# Favorite Ed Parker Quote



## lonecoyote (Aug 28, 2004)

What are some Ed Parker quotes that you find helpful in motivating yourself in training or in daily life? I like "He who hesitates meditates in the horizontal position"


----------



## Big Pat (Aug 28, 2004)

"It's not who's right but who's left that counts". 

EKP RIP
Big Pat


----------



## MisterMike (Aug 28, 2004)

Those gotta be 2 of the best.

Someone else on here has a sig about "judged by 12 / carried by 6"

Maybe he''ll post it...


----------



## Goldendragon7 (Aug 28, 2004)

MisterMike said:
			
		

> Those gotta be 2 of the best.
> 
> Someone else on here has a sig about "judged by 12 / carried by 6"
> 
> Maybe he''ll post it...


 The saying goes............ "I'd rather be judged by 12 than carried by 6".


----------



## Goldendragon7 (Aug 28, 2004)

One of the MANY favorites is...

 "Never bring a _knife_ to a _gunfight_"


----------



## Rob Broad (Aug 28, 2004)

I like Ed Parker's Quote about Oganizations

"All good organizations take an occaisional enema if they plan to remain healthy."


----------



## Goldendragon7 (Aug 28, 2004)

"Those who can *DO*, those who can't *TEACH*,  those who can't do or teach become *CRITICS*."


----------



## KenpoTex (Aug 30, 2004)

Goldendragon7 said:
			
		

> "Those who can *DO*, those who can't *TEACH*,  those who can't do or teach become *CRITICS*."

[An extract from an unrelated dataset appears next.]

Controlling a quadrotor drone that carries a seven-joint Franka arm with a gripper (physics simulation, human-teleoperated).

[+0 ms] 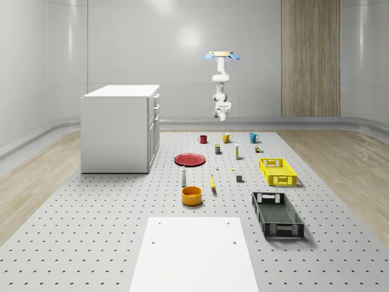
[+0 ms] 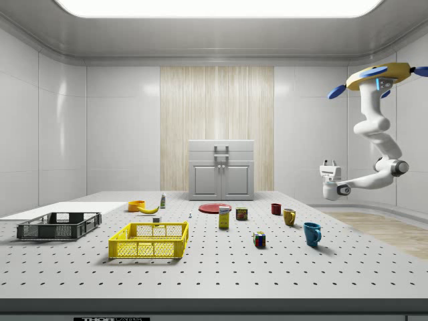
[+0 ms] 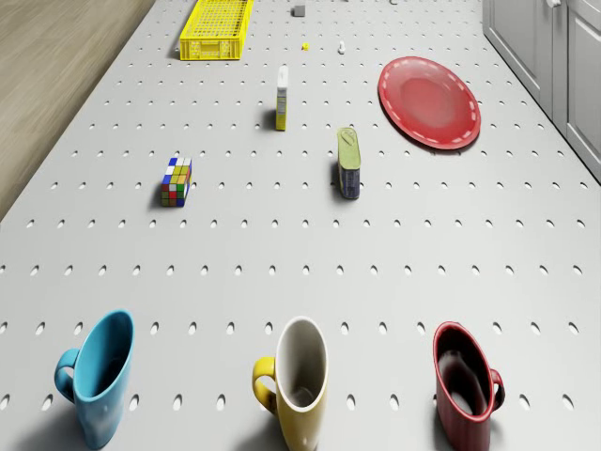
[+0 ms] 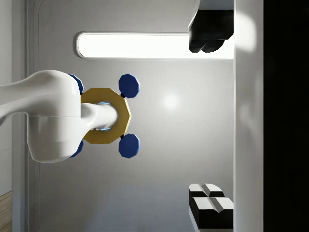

Nice! I'll have to remember that one.  My fav. is probably the "it's not whose right but whose left..." but since that one's already taken I'll go with "I'd rather have 10 tecniques that fight for me than a hundred that fight against me."


----------



## bzarnett (Aug 30, 2004)

It's not who's right, but who's left.

---
Bryan Zarnett
www.SphereOfInfluence.ca


----------



## dubljay (Aug 30, 2004)

Some one was asking about my sig?

It is better to be judged by 12 than carried by 6.

Another favortie is "Although the belt colors show it is not proof that you know"

- Josh -


----------



## OC Kid (Aug 30, 2004)

He who hesitates meditates...in a horizontal position

Why is karate like Xmas.... Because its better to give than to recieve.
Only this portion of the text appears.